Community engagement activities consisted of group education talks at 25% of clinics, but without use of pictorial, video, participatory, or take-home communication products. Local communities donated in-kind support to some clinics, but there was no structured engagement, nor use of trained community health volunteers to help with organisation, mobilisation, or education. Some families (4/10 groups) sought more respectful staff-client interactions. Male parents or caregivers were rarely involved in immunisation visits; staff cited embarrassment as a constraint. Community members reported lack of support from family members as an occasional barrier to vaccination.

All participants (staff in interviews and community members in discussions) described local strengths or suggested improvements. Common ideas proposed by staff included more personnel, stronger support for transport needed to do outreach, better community engagement, more active community education, involvement of male parents or caregivers, and the offering of extra services for both mother and baby. Caregivers sought more frequent, reliable, and "on-demand" services, especially outreach, noting travel time and costs as a common barrier to uptake. Mothers, more often than staff, asked for the addition of family planning, promotion of reproductive health, and maternal illness care at immunisation clinics. ("If integrated service provision prioritises care that families want, this may help build demand for and confidence in immunization services, as well as meeting their felt needs.")

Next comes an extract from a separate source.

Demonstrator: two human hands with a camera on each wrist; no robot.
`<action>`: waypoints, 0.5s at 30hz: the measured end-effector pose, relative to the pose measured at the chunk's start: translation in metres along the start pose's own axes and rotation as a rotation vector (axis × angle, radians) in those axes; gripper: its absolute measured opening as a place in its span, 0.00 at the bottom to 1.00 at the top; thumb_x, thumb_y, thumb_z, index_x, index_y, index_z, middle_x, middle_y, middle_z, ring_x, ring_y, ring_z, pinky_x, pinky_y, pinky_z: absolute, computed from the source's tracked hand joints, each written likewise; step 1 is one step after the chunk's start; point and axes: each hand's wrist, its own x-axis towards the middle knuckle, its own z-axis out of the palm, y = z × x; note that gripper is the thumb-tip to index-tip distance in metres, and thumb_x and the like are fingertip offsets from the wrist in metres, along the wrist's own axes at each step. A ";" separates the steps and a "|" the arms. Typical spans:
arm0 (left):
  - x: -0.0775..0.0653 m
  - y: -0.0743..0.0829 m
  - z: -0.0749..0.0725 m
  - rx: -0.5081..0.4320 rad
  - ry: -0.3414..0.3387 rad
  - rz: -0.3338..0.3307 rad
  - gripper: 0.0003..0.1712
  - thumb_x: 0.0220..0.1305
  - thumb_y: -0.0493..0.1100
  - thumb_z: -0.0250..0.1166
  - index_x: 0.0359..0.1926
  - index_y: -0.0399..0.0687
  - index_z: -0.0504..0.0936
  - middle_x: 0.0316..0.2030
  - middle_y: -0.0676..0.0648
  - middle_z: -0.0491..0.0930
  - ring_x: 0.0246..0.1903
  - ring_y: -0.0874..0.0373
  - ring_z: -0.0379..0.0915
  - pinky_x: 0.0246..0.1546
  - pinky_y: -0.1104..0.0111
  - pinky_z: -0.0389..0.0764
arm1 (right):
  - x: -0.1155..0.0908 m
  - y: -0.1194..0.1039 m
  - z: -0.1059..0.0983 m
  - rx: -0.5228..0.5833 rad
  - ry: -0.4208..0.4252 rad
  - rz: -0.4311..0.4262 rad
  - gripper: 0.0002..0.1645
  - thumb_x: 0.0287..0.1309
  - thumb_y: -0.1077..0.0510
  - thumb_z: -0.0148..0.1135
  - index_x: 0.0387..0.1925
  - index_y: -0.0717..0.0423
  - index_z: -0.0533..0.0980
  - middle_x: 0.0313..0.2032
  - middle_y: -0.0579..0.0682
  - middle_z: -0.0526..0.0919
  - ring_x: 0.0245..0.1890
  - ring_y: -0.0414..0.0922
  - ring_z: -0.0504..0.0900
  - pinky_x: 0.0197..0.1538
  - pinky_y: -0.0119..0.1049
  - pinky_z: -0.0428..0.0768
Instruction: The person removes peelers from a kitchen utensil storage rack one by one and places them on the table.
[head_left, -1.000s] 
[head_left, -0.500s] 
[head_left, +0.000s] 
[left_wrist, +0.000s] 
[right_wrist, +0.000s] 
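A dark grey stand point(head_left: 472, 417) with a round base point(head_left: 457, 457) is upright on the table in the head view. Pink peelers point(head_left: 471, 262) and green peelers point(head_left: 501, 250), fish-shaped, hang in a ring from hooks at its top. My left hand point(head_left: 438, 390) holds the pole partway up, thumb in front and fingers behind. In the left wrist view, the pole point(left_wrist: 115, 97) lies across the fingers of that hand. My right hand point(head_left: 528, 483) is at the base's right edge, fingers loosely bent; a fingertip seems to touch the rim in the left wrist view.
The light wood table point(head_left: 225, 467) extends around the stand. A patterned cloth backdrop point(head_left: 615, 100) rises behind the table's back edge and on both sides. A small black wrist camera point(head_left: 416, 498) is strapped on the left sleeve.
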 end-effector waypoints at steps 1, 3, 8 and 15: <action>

Based on the findings, the researchers propose 10 actions, 6 of which were already embedded in the SIREP strategy (and hence in national immunisation plans) but were insufficiently resourced or implemented in the study setting. Examples include: supportive supervision linked to refresher training including good communication and AEFIs (already in SIREP), and health communication products and programmes to educate families on the complete vaccine schedule.

In the area of community engagement and mobilisation, in particular, the resarchers suggest increased group and individual counselling in the vaccination encounter and the creation and provision attractive, durable, "take-home" information products, aiming to build community demand for a timely, complete schedule of vaccination. Outreach can benefit from stronger, formalised involvement of local leadership, possibly with the deployment of trained lay health workers; such community resources can also help register and track children needing vaccination. Vaccination support by trained lay health workers, termed "Village Health Volunteers" in PNG, has been proven in this country in the past.

PNG's 2018 polio outbreak has necessitated a major emergency response, with national and sub-national campaigns initially for polio vaccination alone and later with other antigens. Such emergency responses or campaigns could synergise with the proposed actions to strengthen routine immunisation. For example, campaigns and emergency responses could also work for stronger community engagement, including communications with local leaders and trained health volunteers that advocate for long-term support to the continuing routine programme. Other practical support could address the planning and information gaps noted in the study, by distributing Child Health Record Books, staff immunisation manuals, and other key knowledge resources needed by the routine programme.

In conclusion: "The national strategy addresses most local gaps, but implementation and resourcing requires greater commitment. Long-term strengthening requires a major increase in centrally-allocated resources, however there are immediate locally feasible steps within current resources that could boost coverage and quality of routine immunization especially through better population-based local planning, and stronger community engagement."